For the material below, state how many lines have the word "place" in them, with no other words.
○ ○ ○ ○
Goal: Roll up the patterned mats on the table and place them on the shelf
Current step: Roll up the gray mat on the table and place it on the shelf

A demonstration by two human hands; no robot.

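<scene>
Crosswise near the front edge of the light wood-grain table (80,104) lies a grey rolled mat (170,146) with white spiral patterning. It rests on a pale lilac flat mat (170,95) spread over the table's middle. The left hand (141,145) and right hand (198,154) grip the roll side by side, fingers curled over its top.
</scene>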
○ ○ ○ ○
**Written solution**
2